Wherever your head’s at on COVID-19, you have probably baked in the idea that this is going to be the longest winter in history. Sure, you have plans. You are going to get around the by-laws by using your barbecue as a fire pit.

You are convincing yourself that this is the winter you get “outdoorsy.” Those are air quotes, because you know how you define a Torontonian? Someone who has chosen to live in a cold place and cannot stop complaining about the cold.

We all know this type well. Because we are this type. We’re that guy who goes around wearing a stand-up sleeping bag for a coat, constantly repeating things like, “God, it’s freezing out there” and “This weather is ridiculous.” If you tried that in the Prairies, they’d punch you in the face. And they’d be right to do it.

It’s Canada, man. Stop saying that. I doubt the average Berber tribesman comes rolling into the communal tent each morning going, “Why does it always have to be so hot?”

Yet speaking from the meteorological safety of October, all the Torontonians I know are planning to become regular Bonhomme de neige this winter. It’ll be all carnival, all the time.

I’m pretty sure that when the temps dip in November, these people will come out of their homes about as often as bears. The cabin fever will really get hold of them in December. By January, wine o’clock will coincide with shower o’clock.

This is where the entertainment rubber meets the road. And when the COVID-19 housebound are trolling for distraction, there will be next to no sports there to see them through. What if that absence is habit forming?

In this imaginary ‘if I owned a B-tier sports franchise’ exercise, this is where my fiscal jitters start humming. It isn’t that you’re going to lose a bunch of money right now. That money is a sunk cost.

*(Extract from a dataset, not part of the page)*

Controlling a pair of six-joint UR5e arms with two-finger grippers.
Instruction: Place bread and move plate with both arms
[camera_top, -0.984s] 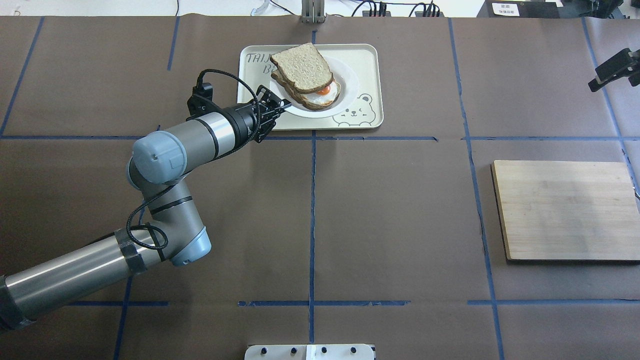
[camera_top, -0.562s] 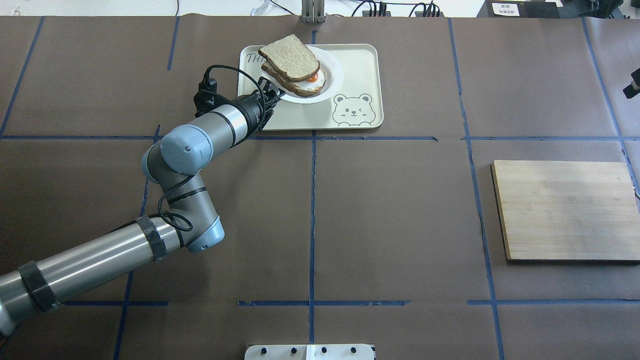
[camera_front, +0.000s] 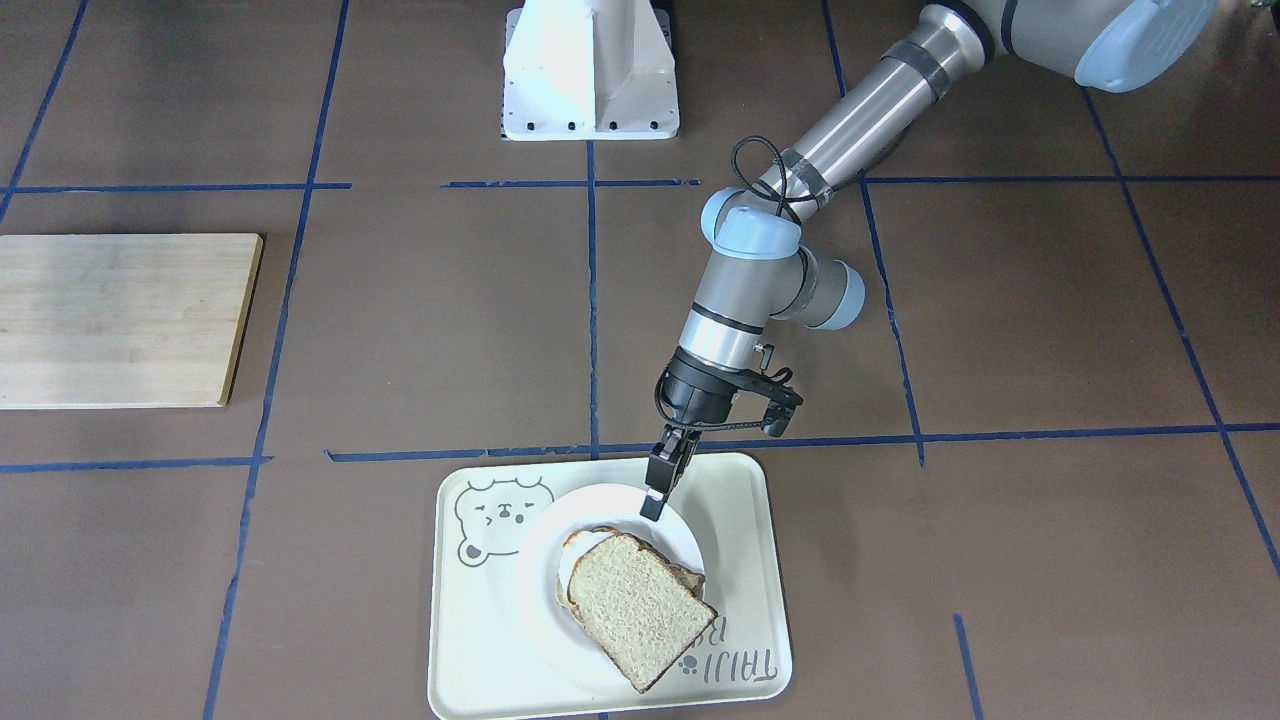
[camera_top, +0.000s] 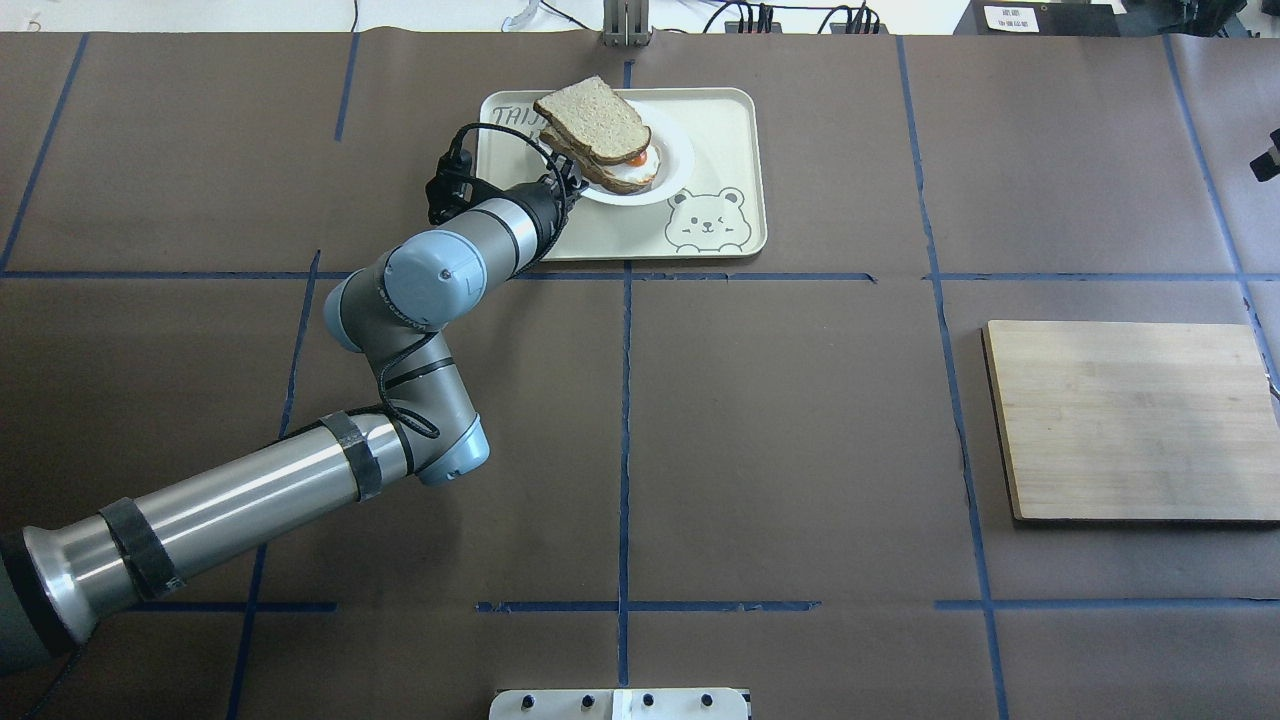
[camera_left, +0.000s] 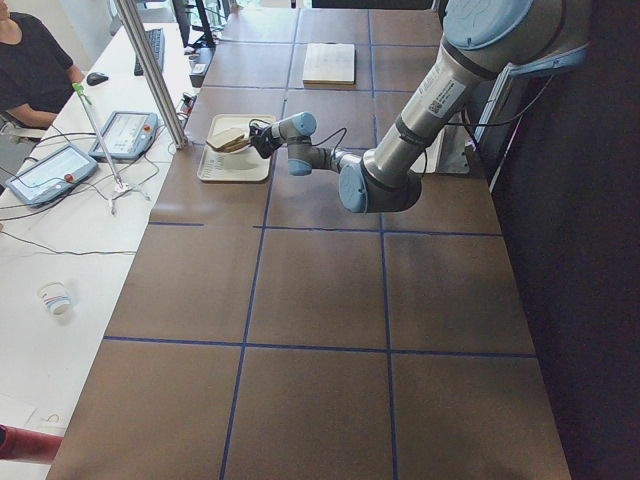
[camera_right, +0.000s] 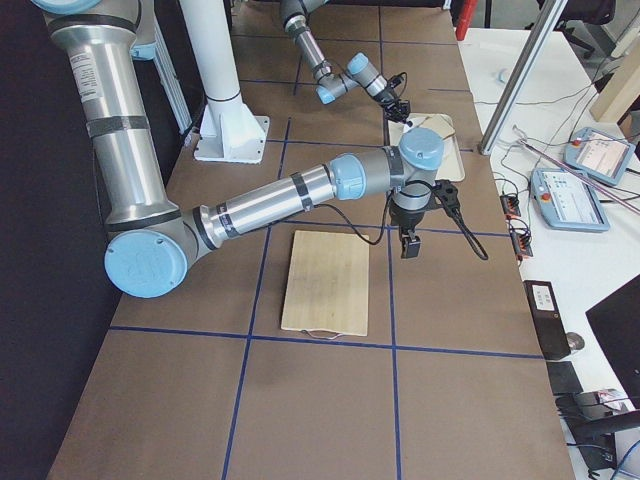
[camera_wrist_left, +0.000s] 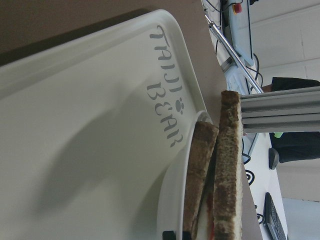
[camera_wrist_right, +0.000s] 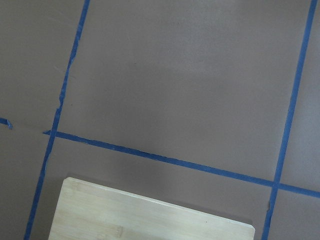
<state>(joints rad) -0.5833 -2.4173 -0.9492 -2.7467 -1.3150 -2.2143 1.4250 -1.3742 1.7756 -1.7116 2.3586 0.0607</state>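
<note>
The brown table (camera_top: 800, 450), crossed by blue tape lines, carries a cream bear tray (camera_top: 725, 130) directly beneath my left fingers (camera_front: 657, 490). A wooden board (camera_top: 1130, 420) lies well apart from them, off to their right. A white pedestal base (camera_front: 590, 70) stands behind them.

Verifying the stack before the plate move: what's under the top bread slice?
Under the bread: a second slice topped by a fried egg, white and yolk peeking out one side, resting on the plate. Most of the egg is covered.
</note>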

It’s that the value of your franchise could deflate, flattening the curve of all future profits.

If a good chunk of people stop watching sports, all those fat TV contracts you’d counted on in the years to come get thinned out. If fans find other ways to spend the money they once forked over for the live experience (an experience vastly more expensive and markedly inferior to watching the game at home on a flatscreen), that cuts at the other end of your revenue stream. Now you’re getting whacked coming and going, like a Benny Hill skit for billionaires.

Like any pastime, sports viewership is based in part on inertia. Why do you go to the gym? It’s certainly not because you like it. You go because that’s the thing you do at X time on Y day, which gives your life structure. Once you stop for a while, it’s hard to persuade yourself to start again. Because your life has taken on a new (lazier) structure.

Once a fan discovers her team, sports viewership provides her life with ballast. Season starts in October. Ends in April. Hopefully, really ends in July. A few months to recharge, and then you’re off again.

But not any more. The longer people go without all sports, it is only natural that they are more likely to find something else to fill that entertainment void. Perhaps permanently.